First Division defences extended the season of goodwill to Boxing Day in 1963, when 66 goals were scored. Jon Spurling reports
As Christmas 1963 approached, weathermen warned a shivering nation to expect a recurrence of what had happened 12 months previously. The winter of 1962 was the worst since the big freeze of 1946, when the snow began on Boxing Day and wiped out football for virtually the next two and a half months. The occasional game was played here and there, but most were played out in the minds of the newly created Pools Panel, who met each weekend in a secret London location and guessed what each result might have been.
A year later, the population was warned the sea would freeze again and they would be unlikely to see much football until the end of February. Yet the big chill never happened. The Christmas programme of games remained almost unscathed. “What happened on Boxing Day 1963 was bewildering,” recalled Liverpool striker Ian St John. “It was as if the clubs were making up for the total lack of games the previous season.”
The ten Division One matches that day produced a record 66 goals. At Craven Cottage, Fulham defeated Ipswich 10-1. In one sense it was remarkable because virtually the same group of Ipswich players had been crowned champions under Alf Ramsey. But Ipswich, who were relegated in May with Jackie Milburn as boss, would go on to concede an astronomic 121 goals in the process. Scottish international Graham Leggat netted four, assisted by Johnny Haynes, George Cohen and Bobby Robson.
Other scorelines were high, but not entirely surprising. West Ham were thumped 8-2 at home by league leaders Blackburn. Stoke were destroyed by the striking prowess of Liverpool’s St John, Alf Arrowsmith and Roger Hunt (who got four). Bill Shankly’s side went on to lift the title. The only genuine surprise was Manchester United’s thrashing at Burnley, where four goals from Andy Lochhead helped the Clarets to a 6-1 victory against a side who were only four points of the top at the start of play.
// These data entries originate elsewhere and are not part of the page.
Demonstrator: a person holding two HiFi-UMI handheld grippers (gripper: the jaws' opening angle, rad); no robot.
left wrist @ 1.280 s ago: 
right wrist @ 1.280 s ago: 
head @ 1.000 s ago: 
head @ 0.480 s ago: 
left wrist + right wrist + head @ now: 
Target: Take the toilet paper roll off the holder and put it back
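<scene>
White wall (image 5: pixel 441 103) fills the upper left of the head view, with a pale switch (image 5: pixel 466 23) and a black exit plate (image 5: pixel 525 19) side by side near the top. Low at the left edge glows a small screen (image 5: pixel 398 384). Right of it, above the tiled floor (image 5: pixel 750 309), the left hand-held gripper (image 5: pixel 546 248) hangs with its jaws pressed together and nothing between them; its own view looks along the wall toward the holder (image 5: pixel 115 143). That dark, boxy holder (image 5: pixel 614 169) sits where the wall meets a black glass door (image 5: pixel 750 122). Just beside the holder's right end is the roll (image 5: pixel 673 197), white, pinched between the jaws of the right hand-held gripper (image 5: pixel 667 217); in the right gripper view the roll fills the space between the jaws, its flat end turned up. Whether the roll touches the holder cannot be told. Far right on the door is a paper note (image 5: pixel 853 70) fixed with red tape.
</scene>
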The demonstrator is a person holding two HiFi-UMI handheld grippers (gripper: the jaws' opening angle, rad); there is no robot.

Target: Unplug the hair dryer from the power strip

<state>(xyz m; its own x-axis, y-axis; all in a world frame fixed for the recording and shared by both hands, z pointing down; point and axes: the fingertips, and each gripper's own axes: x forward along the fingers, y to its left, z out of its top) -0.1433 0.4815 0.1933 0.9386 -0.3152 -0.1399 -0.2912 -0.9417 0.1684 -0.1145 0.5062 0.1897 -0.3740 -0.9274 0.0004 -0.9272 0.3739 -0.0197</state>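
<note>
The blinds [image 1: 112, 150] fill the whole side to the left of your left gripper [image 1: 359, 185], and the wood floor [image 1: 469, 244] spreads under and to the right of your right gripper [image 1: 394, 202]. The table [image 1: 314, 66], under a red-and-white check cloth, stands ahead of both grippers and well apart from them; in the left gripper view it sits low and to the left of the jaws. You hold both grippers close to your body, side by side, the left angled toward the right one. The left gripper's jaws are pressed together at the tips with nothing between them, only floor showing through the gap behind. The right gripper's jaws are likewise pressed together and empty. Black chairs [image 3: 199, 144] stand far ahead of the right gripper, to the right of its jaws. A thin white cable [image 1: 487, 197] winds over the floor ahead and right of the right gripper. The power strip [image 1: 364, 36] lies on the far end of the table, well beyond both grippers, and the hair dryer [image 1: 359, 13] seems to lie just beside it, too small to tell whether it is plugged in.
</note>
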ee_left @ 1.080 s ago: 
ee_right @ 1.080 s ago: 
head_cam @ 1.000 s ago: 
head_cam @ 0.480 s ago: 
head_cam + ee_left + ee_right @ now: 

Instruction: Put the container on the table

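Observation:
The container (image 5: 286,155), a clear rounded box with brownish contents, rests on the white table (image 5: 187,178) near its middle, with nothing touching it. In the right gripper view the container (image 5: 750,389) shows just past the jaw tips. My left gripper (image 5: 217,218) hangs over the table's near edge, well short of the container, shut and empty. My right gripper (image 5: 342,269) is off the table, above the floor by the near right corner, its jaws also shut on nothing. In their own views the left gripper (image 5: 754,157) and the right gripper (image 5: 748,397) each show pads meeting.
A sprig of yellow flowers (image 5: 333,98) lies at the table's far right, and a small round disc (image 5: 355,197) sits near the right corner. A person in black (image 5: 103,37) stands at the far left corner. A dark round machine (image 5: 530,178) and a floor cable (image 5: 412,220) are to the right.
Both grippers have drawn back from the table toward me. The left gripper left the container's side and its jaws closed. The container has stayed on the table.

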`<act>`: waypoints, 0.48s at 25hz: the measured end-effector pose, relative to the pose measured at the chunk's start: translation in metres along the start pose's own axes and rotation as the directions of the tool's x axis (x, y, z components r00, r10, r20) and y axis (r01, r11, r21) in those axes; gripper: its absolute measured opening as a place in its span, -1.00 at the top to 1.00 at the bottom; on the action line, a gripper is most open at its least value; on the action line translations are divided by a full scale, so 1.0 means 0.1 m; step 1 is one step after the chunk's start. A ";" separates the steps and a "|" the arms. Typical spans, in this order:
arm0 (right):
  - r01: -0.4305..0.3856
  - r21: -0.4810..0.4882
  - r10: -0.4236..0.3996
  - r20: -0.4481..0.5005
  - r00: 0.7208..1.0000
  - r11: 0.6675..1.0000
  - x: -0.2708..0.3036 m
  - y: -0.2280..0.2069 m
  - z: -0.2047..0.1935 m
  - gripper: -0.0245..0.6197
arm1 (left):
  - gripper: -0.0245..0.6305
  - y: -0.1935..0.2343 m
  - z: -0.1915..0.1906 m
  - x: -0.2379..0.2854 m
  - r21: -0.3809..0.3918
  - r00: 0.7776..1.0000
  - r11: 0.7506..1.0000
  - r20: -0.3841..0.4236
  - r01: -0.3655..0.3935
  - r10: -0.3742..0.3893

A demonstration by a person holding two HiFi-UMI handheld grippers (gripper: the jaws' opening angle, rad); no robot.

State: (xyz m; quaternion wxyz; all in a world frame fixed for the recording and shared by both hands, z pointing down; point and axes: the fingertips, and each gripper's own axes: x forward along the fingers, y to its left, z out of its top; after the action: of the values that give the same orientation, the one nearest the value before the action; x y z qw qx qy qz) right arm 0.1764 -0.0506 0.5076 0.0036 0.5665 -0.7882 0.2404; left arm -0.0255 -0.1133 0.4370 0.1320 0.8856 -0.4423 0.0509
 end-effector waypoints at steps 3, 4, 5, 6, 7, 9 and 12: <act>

Over the years, the day has passed into folklore because of the cricket scores piled up in front of supposedly gargantuan crowds. Upon closer inspection, that wasn’t always the case. A disappointing crowd of 17,163 filed into Bloomfield Road to watch Blackpool capitulate 5-1 at home to Chelsea, and just 27,569 (well below Molineux’s then 60,000 capacity) turned up to watch a 3-3 thriller between Wolves and Aston Villa. In contrast, Jimmy Greaves (who nabbed a brace) marvelled at the “rip roaring atmosphere at The Hawthorns”, with over 34,000 shoehorned in to watch West Brom and Spurs battle out a 4-4 draw.
Numerous players who played that day have denied that the crazy scorelines were due to over-indulgence during the Christmas festivities. “We had back-to-back games,” St John explained. “Bill Shankly was adamant that no one would get drunk at that time. ‘You have your Christmas in the summer,’ he said. ‘You can over indulge then, if you like’.” Likewise, Bill Nicholson at Spurs was a stickler for no drinking at Christmas and insisted his coaching staff searched the players’ hotel rooms for bottles prior to the West Brom game.
St John admits that in some respects, that remarkable Boxing Day belonged to a bygone age. “When Shankly started out at Liverpool,” he explained, “we went gung-ho attacking, and the crowd loved it, but after we qualified for the European Cup, we began to adopt a more defensive mentality. We didn’t want to concede away goals in Europe and that also reflected the way we approached league games. Don’t concede goals.” Liverpool’s success in European football up to the Heysel disaster was built largely around keeping hold of the ball, not the kind of all out attacking that saw them put Stoke to the sword on Boxing Day 1963.
The quirk of the Christmas fixtures in the 1960s was that the return matches would be played two days later. For some clubs, retribution was swift. Fresh from their 8-2 defeat in London, West Ham won 3-1 at Blackburn. Manchester United hammered Burnley 5-1 at Old Trafford. Most surprisingly, Ipswich avenged their mauling at the Cottage by beating Fulham 4-2. Statistical evidence backs up Alan Mullery’s claim that results at Christmas in the 1960s could be “wild and unpredictable”. Whether it was down to the “more relaxed atmosphere”, as Mullery has suggested, or because “there wasn’t the gulf between sides there is now”, as Greaves claims, the now fragmented festive fixture list means there will never be a repeat of that remarkable 66-goal haul.